> _What you need to do_: Quote every line of the data below as it stands, omitting pictures.

↓↓↓

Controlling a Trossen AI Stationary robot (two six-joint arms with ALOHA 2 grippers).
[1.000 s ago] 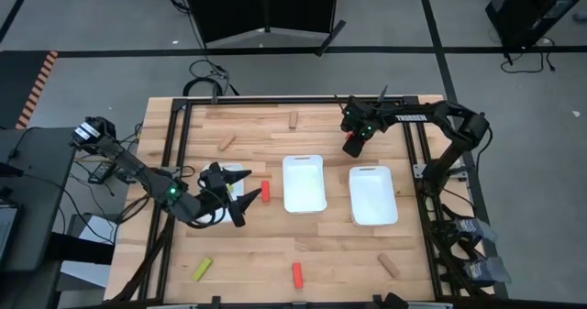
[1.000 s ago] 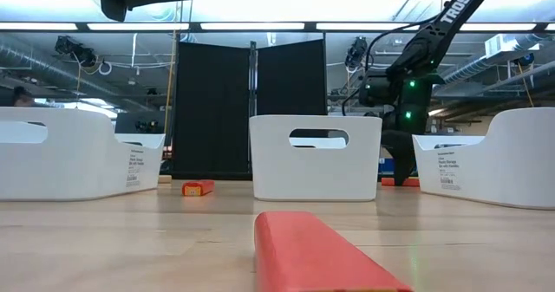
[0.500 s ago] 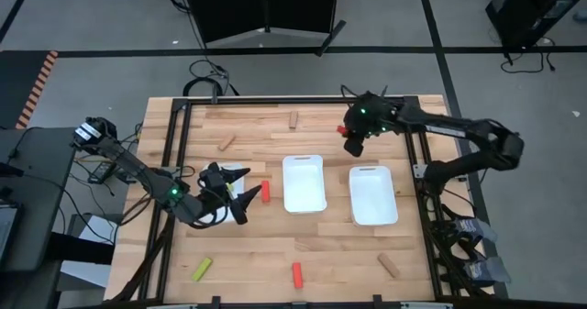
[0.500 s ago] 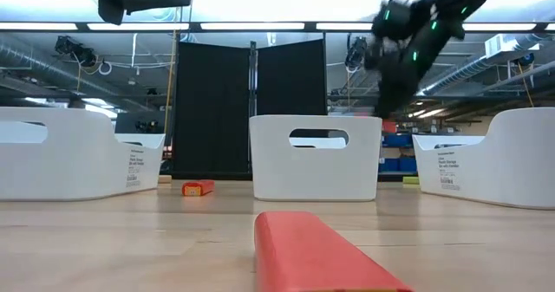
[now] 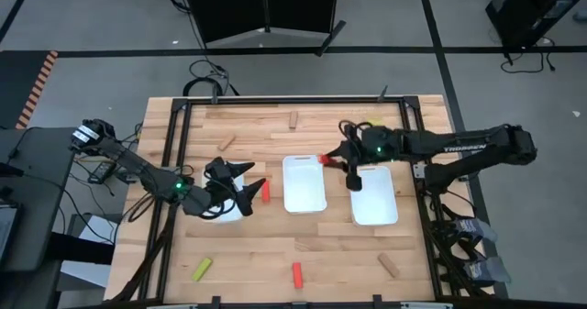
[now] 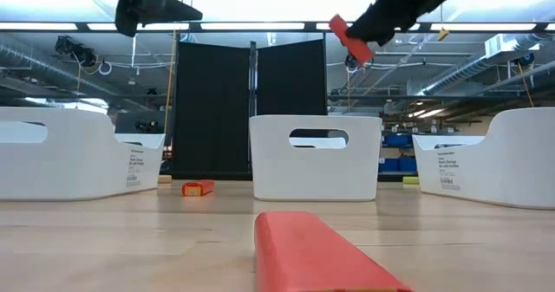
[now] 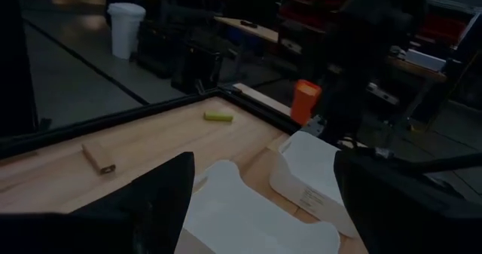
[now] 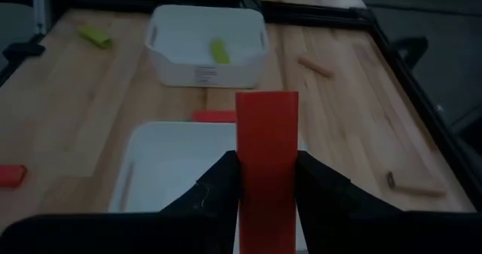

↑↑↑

> _Response to the exercise_:
Controlling a Trossen AI Stationary robot (two six-joint arms with ALOHA 2 grippers).
[1.000 s ago] 
[1.000 s ago] 
[0.500 s ago] 
[0.500 s ago] 
[now] 
[now] 
[now] 
[now] 

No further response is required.